Your instructions: Which lines in the data below contain the string "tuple"? Show each one.
(The records)
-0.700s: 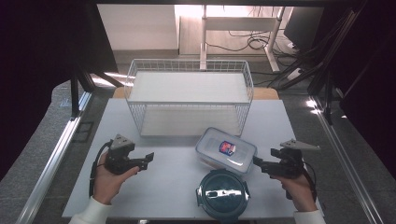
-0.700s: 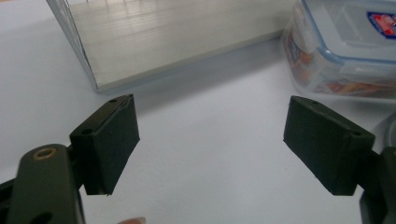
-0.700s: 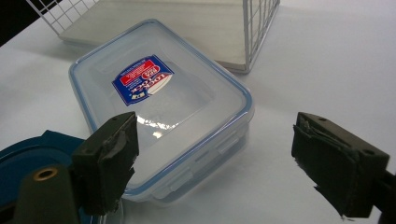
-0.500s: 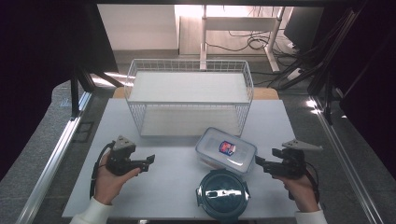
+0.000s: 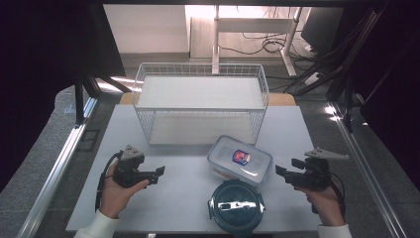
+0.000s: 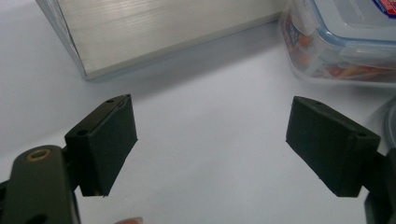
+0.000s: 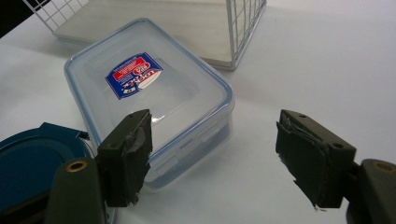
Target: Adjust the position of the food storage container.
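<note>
Tools first: my left tool (image 5: 159,172) sits at about eight o'clock on the white table (image 5: 188,208), jaws spread wide with only bare table between them. My right tool (image 5: 278,170) rests at four o'clock, jaws likewise apart and holding nothing. Between the two, at six o'clock near my edge, lies a round dark-blue container (image 5: 236,206). Just beyond it, toward the centre, a clear lidded box (image 5: 240,159) with a red-and-blue label lies tilted, near my right tool's jaws. Farther off, at twelve o'clock, stands a white wire basket (image 5: 199,107).
</note>
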Motion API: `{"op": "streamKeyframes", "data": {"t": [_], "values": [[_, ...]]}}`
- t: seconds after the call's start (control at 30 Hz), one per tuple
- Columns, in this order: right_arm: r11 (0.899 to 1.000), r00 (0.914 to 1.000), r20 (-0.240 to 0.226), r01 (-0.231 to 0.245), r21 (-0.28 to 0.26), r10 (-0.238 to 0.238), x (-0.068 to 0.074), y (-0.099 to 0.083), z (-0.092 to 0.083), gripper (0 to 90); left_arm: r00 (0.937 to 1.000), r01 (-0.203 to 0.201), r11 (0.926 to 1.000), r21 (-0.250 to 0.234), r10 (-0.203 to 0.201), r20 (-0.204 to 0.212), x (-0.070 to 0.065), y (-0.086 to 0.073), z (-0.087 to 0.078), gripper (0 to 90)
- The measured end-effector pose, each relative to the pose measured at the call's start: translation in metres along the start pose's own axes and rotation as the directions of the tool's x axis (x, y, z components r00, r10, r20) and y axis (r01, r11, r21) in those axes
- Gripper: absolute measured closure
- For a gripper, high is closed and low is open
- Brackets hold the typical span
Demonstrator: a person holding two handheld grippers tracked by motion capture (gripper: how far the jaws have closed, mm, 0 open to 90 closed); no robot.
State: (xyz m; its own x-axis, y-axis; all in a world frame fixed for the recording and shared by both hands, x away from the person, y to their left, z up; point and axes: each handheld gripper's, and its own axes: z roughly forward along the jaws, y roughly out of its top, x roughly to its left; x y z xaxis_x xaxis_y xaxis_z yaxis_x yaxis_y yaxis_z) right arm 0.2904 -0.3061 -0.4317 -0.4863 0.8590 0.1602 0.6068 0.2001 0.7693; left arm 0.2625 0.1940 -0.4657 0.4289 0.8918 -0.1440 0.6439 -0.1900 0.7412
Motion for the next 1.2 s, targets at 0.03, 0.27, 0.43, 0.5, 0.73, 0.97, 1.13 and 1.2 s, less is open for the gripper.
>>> {"op": "streamKeyframes", "data": {"t": [0.03,0.27,0.43,0.5,0.73,0.97,1.13,1.2], "values": [[1.0,1.0,-0.008,0.001,0.004,-0.001,0.0,0.001,0.0,28.3,1.0,-0.003,1.0,0.002,0.003,0.002,0.0,0.0,0.0,15.6],[0.999,0.9987,-0.042,0.028,0.032,-0.027,0.002,0.001,0.002,36.3,0.9999,0.004,1.0,0.005,-0.004,0.01,0.001,0.001,0.0,15.6],[0.996,0.9968,-0.066,0.05,0.072,-0.045,0.003,0.002,0.002,46.9,0.9998,0.001,0.9999,0.017,-0.002,0.018,0.0,0.0,0.002,15.5],[0.993,0.9945,-0.085,0.07,0.093,-0.062,0.005,0.002,0.004,52.3,0.9999,-0.002,0.9998,0.018,0.002,0.017,0.0,0.0,0.003,15.5],[0.976,0.9795,-0.156,0.152,0.156,-0.127,0.015,0.003,0.01,70.6,0.9998,-0.012,0.9993,0.035,0.012,0.016,0.0,-0.001,0.005,15.5],[0.937,0.9447,-0.231,0.281,0.205,-0.233,0.033,0.005,0.019,87.0,0.9996,-0.019,0.9989,0.043,0.019,0.021,-0.003,-0.002,0.008,15.4],[0.904,0.9167,-0.266,0.361,0.23,-0.298,0.044,0.006,0.023,88.5,0.9995,-0.023,0.9986,0.047,0.022,0.021,-0.004,-0.002,0.009,15.4],[0.892,0.9083,-0.276,0.382,0.241,-0.315,0.048,0.006,0.026,88.6,0.9996,-0.019,0.9987,0.047,0.018,0.023,-0.004,-0.003,0.009,15.4]]}}
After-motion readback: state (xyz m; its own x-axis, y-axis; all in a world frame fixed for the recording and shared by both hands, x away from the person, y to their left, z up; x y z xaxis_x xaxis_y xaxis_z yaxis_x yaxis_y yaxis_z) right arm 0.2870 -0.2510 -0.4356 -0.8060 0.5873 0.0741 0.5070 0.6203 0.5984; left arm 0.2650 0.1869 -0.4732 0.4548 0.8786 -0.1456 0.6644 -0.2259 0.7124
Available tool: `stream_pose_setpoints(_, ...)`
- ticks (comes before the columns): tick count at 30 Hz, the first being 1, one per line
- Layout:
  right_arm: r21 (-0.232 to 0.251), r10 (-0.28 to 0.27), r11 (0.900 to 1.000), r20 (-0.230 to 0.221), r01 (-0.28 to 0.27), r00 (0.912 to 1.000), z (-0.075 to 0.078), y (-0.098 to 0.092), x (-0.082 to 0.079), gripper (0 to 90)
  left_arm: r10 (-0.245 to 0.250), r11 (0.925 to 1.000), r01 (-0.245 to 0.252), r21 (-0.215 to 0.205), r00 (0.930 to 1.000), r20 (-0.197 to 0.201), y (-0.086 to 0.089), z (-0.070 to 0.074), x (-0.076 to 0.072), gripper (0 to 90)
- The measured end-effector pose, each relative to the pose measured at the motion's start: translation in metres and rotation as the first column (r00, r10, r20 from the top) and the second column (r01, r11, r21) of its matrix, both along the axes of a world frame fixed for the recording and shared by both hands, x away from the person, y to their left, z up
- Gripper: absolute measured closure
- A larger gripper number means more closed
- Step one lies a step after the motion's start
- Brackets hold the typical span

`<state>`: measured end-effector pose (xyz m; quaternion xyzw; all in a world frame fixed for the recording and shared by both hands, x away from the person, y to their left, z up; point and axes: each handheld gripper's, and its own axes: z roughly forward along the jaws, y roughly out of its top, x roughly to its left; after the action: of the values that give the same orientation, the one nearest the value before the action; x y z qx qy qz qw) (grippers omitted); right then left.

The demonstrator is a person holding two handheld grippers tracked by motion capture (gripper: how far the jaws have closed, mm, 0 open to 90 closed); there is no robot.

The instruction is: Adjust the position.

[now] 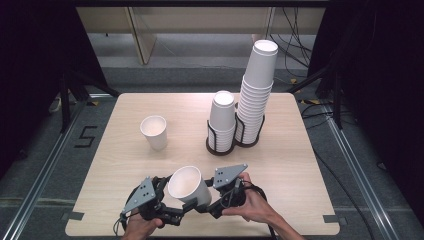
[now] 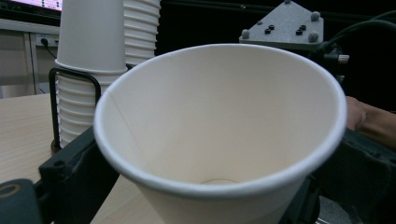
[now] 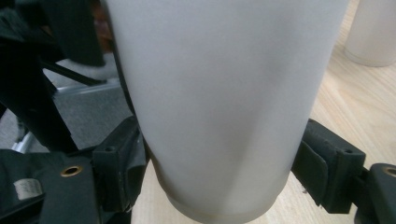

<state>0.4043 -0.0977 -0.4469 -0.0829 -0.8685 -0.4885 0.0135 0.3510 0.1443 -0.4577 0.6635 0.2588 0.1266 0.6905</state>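
Note:
A white paper cup hangs tilted over the table's front edge, its mouth turned up and to the left. My right gripper comes in from the right and is shut on the cup near its base. In the right gripper view both pads press the cup's wall. My left gripper reaches in from the left with its jaws on either side of the same cup. In the left gripper view the cup's open mouth is close up, and a strip of table shows between the left jaw and the cup wall.
A single upright paper cup stands left of centre. Two stacks of cups sit in black wire holders at the back right, a short one and a tall one. The wooden table has dark floor on all sides.

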Motion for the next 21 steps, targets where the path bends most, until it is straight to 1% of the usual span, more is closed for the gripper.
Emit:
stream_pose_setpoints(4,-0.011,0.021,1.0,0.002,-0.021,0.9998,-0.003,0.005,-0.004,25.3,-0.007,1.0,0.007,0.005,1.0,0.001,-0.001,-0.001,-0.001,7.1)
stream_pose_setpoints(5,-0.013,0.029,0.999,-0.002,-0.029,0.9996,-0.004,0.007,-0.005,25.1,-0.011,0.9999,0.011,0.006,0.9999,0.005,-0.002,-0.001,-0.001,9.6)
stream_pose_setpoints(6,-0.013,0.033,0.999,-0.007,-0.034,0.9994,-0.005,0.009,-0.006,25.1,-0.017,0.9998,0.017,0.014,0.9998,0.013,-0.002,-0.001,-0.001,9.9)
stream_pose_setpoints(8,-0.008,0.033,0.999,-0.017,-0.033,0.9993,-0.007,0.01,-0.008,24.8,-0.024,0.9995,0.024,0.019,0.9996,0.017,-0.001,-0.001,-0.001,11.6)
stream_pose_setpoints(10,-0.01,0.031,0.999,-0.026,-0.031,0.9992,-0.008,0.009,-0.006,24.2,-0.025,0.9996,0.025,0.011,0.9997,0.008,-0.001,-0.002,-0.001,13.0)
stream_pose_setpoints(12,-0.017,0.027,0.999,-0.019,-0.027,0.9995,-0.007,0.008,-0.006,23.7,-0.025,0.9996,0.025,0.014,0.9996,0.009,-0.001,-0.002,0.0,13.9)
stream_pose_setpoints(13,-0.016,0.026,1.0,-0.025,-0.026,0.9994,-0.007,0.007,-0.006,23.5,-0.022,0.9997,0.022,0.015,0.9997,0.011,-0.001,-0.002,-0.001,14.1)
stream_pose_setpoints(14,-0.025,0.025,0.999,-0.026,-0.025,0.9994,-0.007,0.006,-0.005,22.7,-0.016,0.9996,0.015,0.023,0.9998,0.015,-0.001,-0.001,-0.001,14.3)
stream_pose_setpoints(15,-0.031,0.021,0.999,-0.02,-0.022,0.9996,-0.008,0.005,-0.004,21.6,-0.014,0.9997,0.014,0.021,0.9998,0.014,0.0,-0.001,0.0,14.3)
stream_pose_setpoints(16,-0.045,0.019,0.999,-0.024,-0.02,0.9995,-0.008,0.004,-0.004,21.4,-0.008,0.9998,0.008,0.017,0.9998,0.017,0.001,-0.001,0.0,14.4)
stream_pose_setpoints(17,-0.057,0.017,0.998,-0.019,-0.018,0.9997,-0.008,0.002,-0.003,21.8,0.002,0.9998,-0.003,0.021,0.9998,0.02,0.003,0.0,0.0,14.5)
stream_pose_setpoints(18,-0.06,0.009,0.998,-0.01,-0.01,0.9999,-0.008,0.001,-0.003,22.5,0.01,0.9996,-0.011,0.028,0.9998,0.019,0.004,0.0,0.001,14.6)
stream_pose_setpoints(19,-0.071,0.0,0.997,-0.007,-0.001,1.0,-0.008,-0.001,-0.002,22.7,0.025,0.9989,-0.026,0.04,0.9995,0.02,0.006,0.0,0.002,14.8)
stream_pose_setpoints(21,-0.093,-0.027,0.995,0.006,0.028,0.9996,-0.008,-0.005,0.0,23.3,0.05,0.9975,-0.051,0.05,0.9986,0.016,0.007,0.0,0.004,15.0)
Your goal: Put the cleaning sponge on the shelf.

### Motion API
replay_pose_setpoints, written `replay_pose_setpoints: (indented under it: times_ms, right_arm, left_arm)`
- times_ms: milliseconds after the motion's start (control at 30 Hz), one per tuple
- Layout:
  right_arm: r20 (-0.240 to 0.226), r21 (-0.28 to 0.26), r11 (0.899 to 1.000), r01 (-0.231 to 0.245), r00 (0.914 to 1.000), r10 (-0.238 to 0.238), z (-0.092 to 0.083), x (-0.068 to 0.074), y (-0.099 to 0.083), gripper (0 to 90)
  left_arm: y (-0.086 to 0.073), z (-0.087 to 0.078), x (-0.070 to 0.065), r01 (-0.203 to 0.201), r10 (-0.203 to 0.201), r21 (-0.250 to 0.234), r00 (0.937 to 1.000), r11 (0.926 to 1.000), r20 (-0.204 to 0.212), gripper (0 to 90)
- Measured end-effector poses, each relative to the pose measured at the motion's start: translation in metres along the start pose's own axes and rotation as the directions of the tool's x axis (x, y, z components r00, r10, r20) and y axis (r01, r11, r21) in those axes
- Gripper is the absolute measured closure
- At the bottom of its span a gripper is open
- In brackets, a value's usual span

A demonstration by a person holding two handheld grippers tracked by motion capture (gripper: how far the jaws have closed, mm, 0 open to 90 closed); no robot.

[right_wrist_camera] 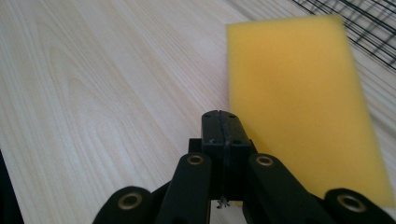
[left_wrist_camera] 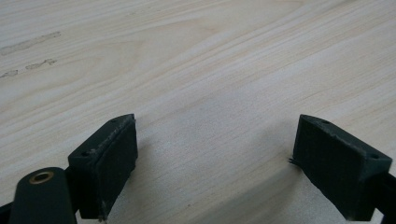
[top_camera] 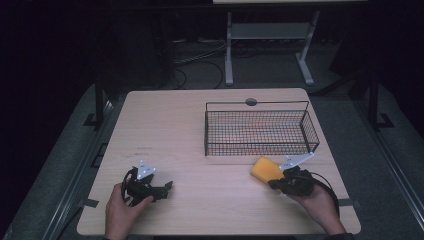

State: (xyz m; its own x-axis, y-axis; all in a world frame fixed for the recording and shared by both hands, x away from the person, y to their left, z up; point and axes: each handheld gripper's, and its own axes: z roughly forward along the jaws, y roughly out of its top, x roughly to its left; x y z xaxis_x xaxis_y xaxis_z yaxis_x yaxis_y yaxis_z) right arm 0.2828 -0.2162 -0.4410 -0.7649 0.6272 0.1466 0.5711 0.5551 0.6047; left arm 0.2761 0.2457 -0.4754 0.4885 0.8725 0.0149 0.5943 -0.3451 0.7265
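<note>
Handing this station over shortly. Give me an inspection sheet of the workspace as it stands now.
Surface: light wood table, a few faint marks on it.
Job's things: yellow sponge lying flat, just outside the near wall of the black wire basket; nothing seen inside the basket.
Clutter: nothing seen.
Grippers: left gripper low over bare wood, jaws open with nothing between them; right gripper shut, beside the sponge, with nothing between its jaws.
Cables: a black cable loops from the right gripper.
Surroundings: dark room, white table frame, loose floor cables.
</note>
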Motion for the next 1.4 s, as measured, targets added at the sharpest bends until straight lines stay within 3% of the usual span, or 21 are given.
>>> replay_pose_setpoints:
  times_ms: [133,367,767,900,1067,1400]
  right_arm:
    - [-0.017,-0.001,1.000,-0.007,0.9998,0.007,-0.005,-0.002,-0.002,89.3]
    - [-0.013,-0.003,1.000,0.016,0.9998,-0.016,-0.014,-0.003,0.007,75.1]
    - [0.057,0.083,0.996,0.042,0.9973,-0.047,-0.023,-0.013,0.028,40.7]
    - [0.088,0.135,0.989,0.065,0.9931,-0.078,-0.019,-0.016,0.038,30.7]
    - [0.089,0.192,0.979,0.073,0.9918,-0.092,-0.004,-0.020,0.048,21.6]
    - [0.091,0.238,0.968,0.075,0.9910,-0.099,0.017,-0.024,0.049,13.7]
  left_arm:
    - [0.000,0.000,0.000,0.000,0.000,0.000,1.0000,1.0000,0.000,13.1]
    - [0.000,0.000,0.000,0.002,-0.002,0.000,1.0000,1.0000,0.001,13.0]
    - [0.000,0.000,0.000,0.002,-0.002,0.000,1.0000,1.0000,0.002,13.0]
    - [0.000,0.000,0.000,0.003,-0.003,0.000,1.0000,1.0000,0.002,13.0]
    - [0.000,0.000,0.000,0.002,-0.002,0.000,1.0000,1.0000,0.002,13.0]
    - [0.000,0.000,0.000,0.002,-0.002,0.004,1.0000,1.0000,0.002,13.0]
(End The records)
The answer:
- t: seconds after the call's start (control at 30 Hz), one per tuple
- times_ms: milliseconds after the motion's start (control at 30 Hz), one per tuple

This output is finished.